Research from Cornell University has found that women could accurately determine if they would like someone based on their smell before even meeting them.
“People take a lot in when they’re meeting face to face. But scent — which people are registering at some level, though probably not consciously — forecasts whether you end up liking this person,” study author Vivian Zayas from Cornell University said, according to Phys.org.
The study, recently published in Scientific Reports, found that a person’s natural scent — mixed with their choice of deodorants, perfumes, and even what they had for lunch — could be the invisible indicator of our friendships.
And our noses don’t just help us make these decisions on first impressions; they also evolve as we get to know our bestie better.
The research team analyzed the reactions of 40 women between the ages of 18 and 30 who participated in a “speed-friending” experiment.
Each woman had their photos taken and then wore plain cotton T-shirts for 12 hours, going about their daily activities to soak up each person’s “diplomatic odor” — a mix of their natural scent and the products they use.
The participants were later shown 100-millisecond flashes of other participants’ photographs and rated their “friendship potential” on several criteria.
But before walking into the “speed-friending” event, participants sniffed the T-shirts of others and rated the scent.
The women then had 10 rounds of four-minute conversations, chatting face-to-face with their fellow participants and were then asked to smell and rate the same T-shirts they had earlier.
The study found that how much someone assumed they would like a person based on their smell aligned with their evaluation of the same person after a four-minute interaction.

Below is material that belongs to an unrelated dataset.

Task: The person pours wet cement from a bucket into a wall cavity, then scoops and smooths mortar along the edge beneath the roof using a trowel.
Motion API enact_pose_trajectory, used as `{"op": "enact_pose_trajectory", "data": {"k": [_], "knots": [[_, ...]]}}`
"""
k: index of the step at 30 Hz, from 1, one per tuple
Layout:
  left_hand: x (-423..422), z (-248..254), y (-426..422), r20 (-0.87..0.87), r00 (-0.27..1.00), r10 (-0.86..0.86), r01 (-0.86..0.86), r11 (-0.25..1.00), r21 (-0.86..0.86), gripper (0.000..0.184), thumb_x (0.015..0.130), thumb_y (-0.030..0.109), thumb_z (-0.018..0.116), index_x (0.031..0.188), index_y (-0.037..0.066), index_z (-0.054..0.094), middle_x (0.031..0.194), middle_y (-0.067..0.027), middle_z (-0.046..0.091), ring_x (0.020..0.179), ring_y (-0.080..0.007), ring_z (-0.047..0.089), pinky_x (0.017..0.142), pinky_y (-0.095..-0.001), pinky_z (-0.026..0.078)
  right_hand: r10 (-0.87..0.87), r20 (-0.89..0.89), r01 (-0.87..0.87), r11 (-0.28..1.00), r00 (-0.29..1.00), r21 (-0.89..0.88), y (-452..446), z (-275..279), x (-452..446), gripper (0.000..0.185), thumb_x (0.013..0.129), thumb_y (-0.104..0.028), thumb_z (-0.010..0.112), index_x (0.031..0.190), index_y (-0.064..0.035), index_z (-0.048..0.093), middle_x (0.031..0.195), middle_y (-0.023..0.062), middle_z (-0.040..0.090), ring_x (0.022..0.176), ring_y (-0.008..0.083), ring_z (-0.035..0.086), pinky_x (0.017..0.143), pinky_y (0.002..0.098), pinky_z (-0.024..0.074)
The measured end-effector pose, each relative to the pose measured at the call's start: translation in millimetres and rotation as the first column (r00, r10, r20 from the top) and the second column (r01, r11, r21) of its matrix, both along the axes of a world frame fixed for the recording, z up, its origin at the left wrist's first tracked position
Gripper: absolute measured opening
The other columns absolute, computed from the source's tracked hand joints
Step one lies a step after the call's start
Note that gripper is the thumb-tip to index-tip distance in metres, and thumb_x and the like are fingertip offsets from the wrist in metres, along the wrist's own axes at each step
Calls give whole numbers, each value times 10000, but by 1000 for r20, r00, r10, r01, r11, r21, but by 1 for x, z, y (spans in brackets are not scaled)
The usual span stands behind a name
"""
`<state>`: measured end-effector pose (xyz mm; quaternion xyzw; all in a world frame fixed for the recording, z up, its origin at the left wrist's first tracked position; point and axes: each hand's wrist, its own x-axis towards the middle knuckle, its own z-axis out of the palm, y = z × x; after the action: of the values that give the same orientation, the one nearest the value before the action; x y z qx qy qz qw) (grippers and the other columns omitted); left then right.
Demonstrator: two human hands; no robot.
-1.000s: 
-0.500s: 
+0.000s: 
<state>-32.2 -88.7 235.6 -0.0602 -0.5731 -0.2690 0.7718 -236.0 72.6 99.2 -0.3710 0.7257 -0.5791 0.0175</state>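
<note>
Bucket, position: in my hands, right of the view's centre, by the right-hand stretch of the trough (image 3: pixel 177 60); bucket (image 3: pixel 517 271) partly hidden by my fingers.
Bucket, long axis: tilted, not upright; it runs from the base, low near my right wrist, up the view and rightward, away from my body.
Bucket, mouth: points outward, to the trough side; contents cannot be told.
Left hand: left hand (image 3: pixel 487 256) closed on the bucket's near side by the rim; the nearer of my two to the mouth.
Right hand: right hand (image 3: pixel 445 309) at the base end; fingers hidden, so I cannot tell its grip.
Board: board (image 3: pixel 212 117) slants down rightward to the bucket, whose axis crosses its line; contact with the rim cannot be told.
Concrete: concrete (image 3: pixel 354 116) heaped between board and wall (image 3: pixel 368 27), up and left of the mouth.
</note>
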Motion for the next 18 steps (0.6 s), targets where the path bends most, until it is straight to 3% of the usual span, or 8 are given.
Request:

Meaning that judgments were influenced by the scent of the T-shirt they had sniffed earlier.
The researchers attributed this to the fact that someone’s “diplomatic odor,” provides subtle, personal preferences that help our brains decide whether we’re likely to get along with someone.
“It’s your dietary choices. Are you a cat person or dog person? What laundry detergent do you use? All these judgments come together,” first author Jessica Gaby explained.
However, participants didn’t just make a judgment once and stink with it.
Their scent ratings shifted significantly, based on how much they enjoyed their introduction to that person.
As they interacted with each person face-to-face, their ratings of that person’s scent changed. If the conversation went well, the smell of that person’s T-shirt was reassessed as more pleasant. If the conversation was awkward, the scent evaluation dropped.
“It makes sense to me that the way you smell impacts the way I judge you,” Gaby said. “But I was most surprised by the learning, by the shift in the second set of readings—one interaction and you’re like, hmmm, maybe not. One in-person interaction with a person can change the way you perceive their body odor.”
So, you’re nose may be sniffing out your bestie and processing information faster than your brain can comprehend.
“It’s amazing, our attunement to other people, even without being consciously aware of how in tune we are,” Zayas noted.